- _WHAT TO PRODUCE_
What lines of the material below include the string "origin"? Copy all of them.

Segment Open

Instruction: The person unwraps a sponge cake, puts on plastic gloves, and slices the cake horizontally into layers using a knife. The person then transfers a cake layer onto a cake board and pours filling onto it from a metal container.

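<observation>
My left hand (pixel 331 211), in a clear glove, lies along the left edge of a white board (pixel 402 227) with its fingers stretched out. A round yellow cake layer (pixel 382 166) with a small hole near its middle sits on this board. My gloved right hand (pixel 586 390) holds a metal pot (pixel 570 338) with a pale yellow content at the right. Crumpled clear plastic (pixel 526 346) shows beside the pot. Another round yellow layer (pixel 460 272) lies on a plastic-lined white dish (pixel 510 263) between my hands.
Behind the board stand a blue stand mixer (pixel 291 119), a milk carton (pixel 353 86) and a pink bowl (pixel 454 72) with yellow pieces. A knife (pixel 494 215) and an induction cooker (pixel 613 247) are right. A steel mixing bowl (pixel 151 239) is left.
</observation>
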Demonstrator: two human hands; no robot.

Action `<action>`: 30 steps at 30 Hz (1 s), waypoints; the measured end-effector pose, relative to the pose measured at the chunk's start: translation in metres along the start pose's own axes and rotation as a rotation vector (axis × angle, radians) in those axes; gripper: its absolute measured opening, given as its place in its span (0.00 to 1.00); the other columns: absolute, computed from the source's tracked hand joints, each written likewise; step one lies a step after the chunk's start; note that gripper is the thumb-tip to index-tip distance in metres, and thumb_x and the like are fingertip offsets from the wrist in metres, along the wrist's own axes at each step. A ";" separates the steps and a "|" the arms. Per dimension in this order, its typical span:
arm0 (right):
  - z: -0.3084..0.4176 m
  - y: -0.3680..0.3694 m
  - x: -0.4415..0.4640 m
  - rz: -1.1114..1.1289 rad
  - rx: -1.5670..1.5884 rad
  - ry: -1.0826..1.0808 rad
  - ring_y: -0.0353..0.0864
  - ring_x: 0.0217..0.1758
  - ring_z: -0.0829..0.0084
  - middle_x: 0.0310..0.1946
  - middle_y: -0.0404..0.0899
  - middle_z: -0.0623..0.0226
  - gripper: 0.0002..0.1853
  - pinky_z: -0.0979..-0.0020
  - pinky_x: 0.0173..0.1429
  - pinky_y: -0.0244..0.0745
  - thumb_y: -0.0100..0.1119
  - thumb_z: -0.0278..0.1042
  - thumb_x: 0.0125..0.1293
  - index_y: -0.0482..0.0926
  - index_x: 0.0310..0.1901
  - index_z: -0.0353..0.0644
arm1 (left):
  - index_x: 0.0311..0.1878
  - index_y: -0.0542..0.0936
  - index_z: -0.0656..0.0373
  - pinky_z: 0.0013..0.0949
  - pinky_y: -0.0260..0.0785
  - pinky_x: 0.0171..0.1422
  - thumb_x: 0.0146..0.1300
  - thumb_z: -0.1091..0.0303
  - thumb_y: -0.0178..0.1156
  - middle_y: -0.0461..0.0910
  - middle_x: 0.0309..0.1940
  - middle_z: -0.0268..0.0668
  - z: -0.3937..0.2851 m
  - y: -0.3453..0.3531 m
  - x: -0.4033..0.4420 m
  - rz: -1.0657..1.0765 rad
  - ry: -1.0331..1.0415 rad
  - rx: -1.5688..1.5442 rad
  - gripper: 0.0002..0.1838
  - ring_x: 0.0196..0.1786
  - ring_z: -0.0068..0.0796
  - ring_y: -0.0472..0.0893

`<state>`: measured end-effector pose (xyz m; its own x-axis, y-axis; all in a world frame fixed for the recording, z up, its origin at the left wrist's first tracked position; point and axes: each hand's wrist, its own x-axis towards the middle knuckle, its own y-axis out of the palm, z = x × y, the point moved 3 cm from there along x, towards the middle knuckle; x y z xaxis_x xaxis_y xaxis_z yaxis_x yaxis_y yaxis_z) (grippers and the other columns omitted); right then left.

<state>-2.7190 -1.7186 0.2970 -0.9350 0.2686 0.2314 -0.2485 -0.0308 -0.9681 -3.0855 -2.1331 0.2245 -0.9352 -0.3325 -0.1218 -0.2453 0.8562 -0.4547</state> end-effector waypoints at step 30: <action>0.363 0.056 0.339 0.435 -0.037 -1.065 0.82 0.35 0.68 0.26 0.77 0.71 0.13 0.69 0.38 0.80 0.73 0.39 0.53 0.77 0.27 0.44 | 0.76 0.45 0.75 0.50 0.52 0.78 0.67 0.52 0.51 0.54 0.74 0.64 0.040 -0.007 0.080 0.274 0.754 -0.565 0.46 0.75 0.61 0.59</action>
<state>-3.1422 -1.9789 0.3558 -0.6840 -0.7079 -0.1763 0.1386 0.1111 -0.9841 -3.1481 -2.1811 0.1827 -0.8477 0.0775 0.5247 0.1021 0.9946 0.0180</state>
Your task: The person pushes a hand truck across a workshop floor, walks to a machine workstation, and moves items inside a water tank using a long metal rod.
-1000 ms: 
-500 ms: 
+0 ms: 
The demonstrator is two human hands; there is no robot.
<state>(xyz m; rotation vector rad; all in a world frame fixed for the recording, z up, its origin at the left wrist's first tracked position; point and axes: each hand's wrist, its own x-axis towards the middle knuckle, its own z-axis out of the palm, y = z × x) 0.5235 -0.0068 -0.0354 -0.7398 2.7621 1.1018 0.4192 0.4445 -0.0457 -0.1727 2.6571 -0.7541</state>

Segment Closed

- _SOLUTION FOR THIS PROBLEM_
`<state>`: measured end-effector pose (xyz m; its own x-axis, y-axis; all in a world frame fixed for the recording, z up, its origin at the left wrist's first tracked position; point and axes: each hand's wrist, its own x-axis towards the middle knuckle, its own y-axis out of the palm, z = x × y, the point moved 3 cm from there along x, towards the middle knuckle; x y z xaxis_x xaxis_y xaxis_z yaxis_x yaxis_y yaxis_z) (grippers and the other columns omitted); right then left.
<state>(xyz m; rotation vector rad; all in a world frame fixed for the recording, z up, its origin at the left wrist's first tracked position; point and axes: each hand's wrist, its own x-axis towards the middle knuckle, its own z-axis out of the palm, y = z × x) 0.5235 -0.0068 -0.0354 -0.7398 2.7621 1.1018 0.4192 0.4445 -0.0457 -0.1727 2.6571 -0.7541</state>

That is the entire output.